Грюше. Я отступился бы от избирателей.
Руслен. А если меня не изберут… Я потеряю деньги…
Грюше. Вы слишком скромны.
Руслен. Гм…
Грюше. Как угодно. Время терпит… можно ждать до последней минуты. Но, повторяю, вы неправы. (Направляется в левую сторону.)
Руслен. Куда вы?
Грюше. В эту комнату, здесь работает мой друг Жюльен, он, вероятно, пишет сейчас протокол заседания. А вы все-таки неправы, уверяю вас. (Уходит.)
ЯВЛЕНИЕ ПЯТОЕ
Руслен, потом Мюрель.
Руслен. Что это – ловушка или правда? А Мюрель, – вот так переметная сума! – он просто-напросто спекулирует. Но я об этом догадывался. А теперь мне нечего с ним стесняться; народ ему больше не верит, и я, честное слово…
Мюрель (входит радостно). Простите, что я так быстро вас покинул. Я от Додара. Какое событие, дорогой мой! Какое счастье…
Руслен. Хороши вы, нечего сказать! Мне приходится принимать ваших кредиторов. Грюше требует тридцать тысяч франков.
Мюрель. Он их получит на будущей неделе.
Руслен. Какая самоуверенность! Опять бахвальство. Вот и насчет моей кандидатуры тоже… Нельзя быть более беспечным. Вам следовало…
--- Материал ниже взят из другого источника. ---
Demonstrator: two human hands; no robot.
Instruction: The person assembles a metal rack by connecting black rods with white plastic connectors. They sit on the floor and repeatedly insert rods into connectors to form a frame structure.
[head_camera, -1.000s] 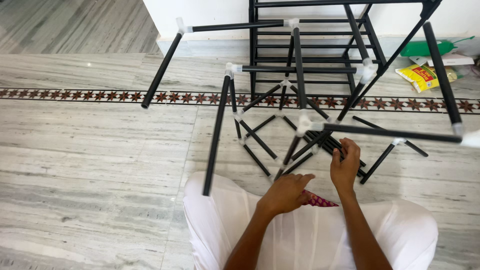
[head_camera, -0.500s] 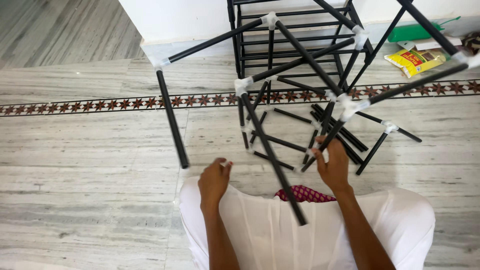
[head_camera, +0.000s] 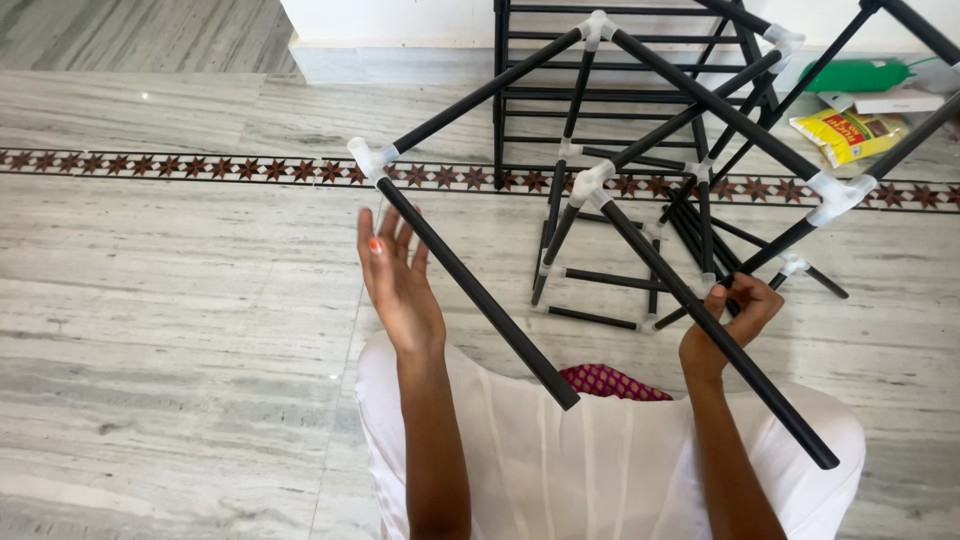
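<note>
A frame of black tubes (head_camera: 690, 95) joined by white plastic corner pieces (head_camera: 592, 182) hangs tilted over my lap. My right hand (head_camera: 727, 322) is shut on one of its lower tubes near a white joint. Spread flat with fingers apart, my left hand (head_camera: 398, 280) is raised beside a loose-ended black tube (head_camera: 475, 292) that slants down toward my lap, close to it, contact unclear. A second free tube (head_camera: 720, 330) crosses in front of my right wrist.
A black slatted rack (head_camera: 530, 90) stands against the white wall behind. Loose black tubes (head_camera: 695, 240) lie on the grey marble floor. A yellow packet (head_camera: 842, 135), a green object (head_camera: 850, 75) and a white box (head_camera: 900, 100) sit at the far right.
The frame has swung so its free tubes now point down toward my lap. My left hand rose from my lap and opened beside a tube. My right hand stayed on the lower tube.
</note>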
Мюрель. Поддержать Грюше, не так ли?
Руслен. Вы именно это и сделали. «Беспристрастный наблюдатель» ничего не поместил за целую неделю.
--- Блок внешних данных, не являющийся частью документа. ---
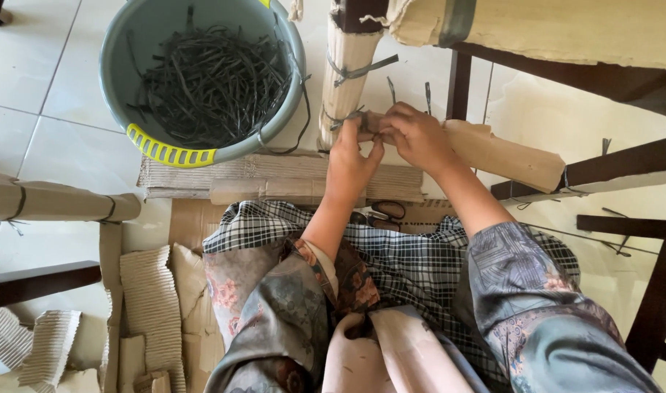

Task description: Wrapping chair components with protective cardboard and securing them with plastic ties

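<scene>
— Nearest to where I stood was the person's lap: a checked cloth (pixel 391 251) spread over the knees, with patterned sleeves (pixel 522 306) above it.

— And the biggest thing in front of them?

— Dark wooden furniture rails (pixel 624 164) wrapped in corrugated cardboard, standing on a pale tiled floor (pixel 49 80). Beside them sat a grey-green basin (pixel 282 109) with a yellow handle, full of dark plastic ties (pixel 209 80).

— Where were the hands?

— Both were up at one cardboard-wrapped rail (pixel 504 156), which ran out to the right, just beside an upright wrapped leg (pixel 344 80). The left hand (pixel 351 164) had its fingers (pixel 362 135) pinched at the rail's near end; the right hand (pixel 420 138) lay over the same end, fingers curled down on the wrap. A dark tie (pixel 340 124) showed there, but I could not tell which hand gripped it.

— Anything smaller?

— Flat cardboard sheets (pixel 275 178) lay under the wrists, torn scraps (pixel 151 306) lay to the left, and scissors (pixel 384 212) lay by the cloth's edge.
</scene>
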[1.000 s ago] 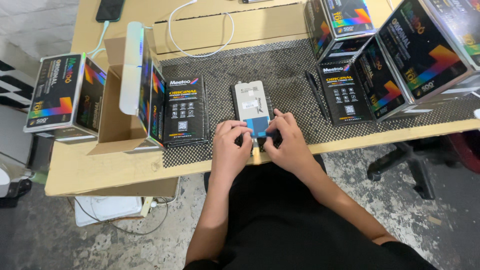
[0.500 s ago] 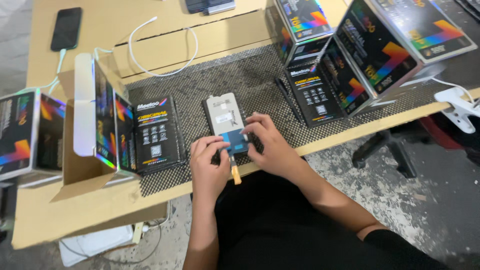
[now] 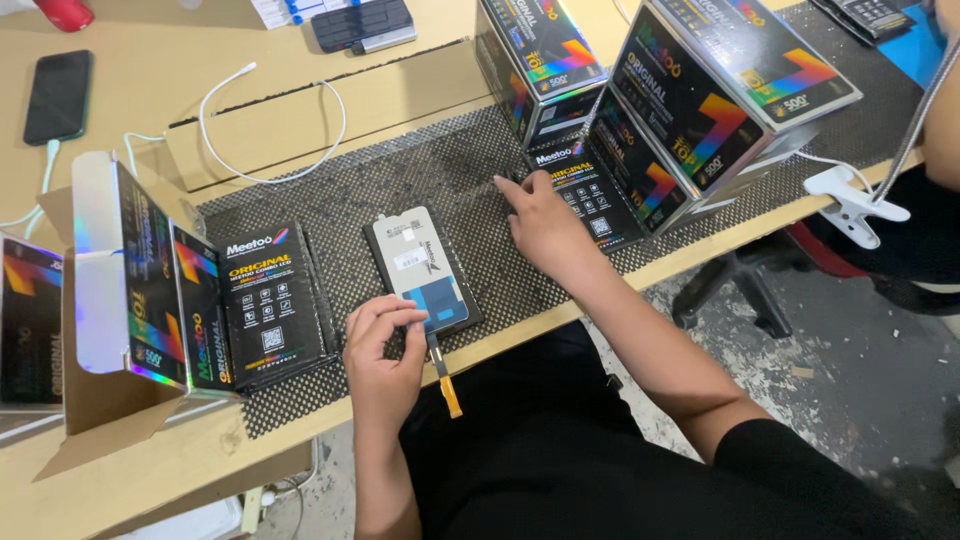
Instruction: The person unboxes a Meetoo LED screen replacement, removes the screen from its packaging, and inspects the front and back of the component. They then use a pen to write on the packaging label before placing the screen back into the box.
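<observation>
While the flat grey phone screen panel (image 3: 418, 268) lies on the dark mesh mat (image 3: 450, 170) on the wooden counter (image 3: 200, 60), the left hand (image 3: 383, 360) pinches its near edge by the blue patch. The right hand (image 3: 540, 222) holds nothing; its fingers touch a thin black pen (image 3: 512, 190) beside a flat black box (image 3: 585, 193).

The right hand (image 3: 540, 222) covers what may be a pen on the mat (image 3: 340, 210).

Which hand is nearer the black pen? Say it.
Right. The right hand has its fingertips at the black pen; the left hand is further off, at the phone screen panel.
</observation>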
Мюрель. Я уезжал; и вернулся, даже не дождавшись…
Руслен. Слабое извинение.
Мюрель. Выступление против Грюше – месть. Я гублю себя ради вас; к счастью…
Руслен. Что еще?
Мюрель. Вы в некотором роде обещали мне руку вашей дочери.
Руслен. Ну, об этом надо столковаться.
Мюрель. Да ведь вы не знаете, что я получил наследство.
Руслен. Уж не от тетушки ли?
Мюрель. Именно.
Руслен. Старая шутка.
Мюрель. Клянусь вам, что тетушка умерла.
Руслен. Ну и похороните ее, только не морочьте мне голову вашими баснями о наследстве.
Мюрель. Да это истинная правда. Но ввиду того, что бедная женщина скончалась после моего отъезда, ищут – нет ли другого завещания…
Руслен. А, значит, имеется «но». Ну, так вот, милейший мой, я люблю людей, уверенных в своих словах и поступках.
Мюрель. Г-н Руслен, вы забываете, что я могу для вас сделать.
Руслен. Не больно много. Рабочие вас не слушают.
Мюрель. Право? Может быть, и найдутся пять – шесть горлопанов, которых я выгнал с фабрики… Но зато остальные…
Руслен. А почему они не пришли?
Мюрель. Как же я мог их привести, раз я был в отсутствии.
Руслен (в сторону). Пожалуй, он прав.
Мюрель. Вы не знаете их настроения; а я держу пари, что до будущего воскресенья – достаточный срок, и если бы я захотел… Но нет, я больше не желаю вмешиваться… и… выставляю кандидатуру Грюше.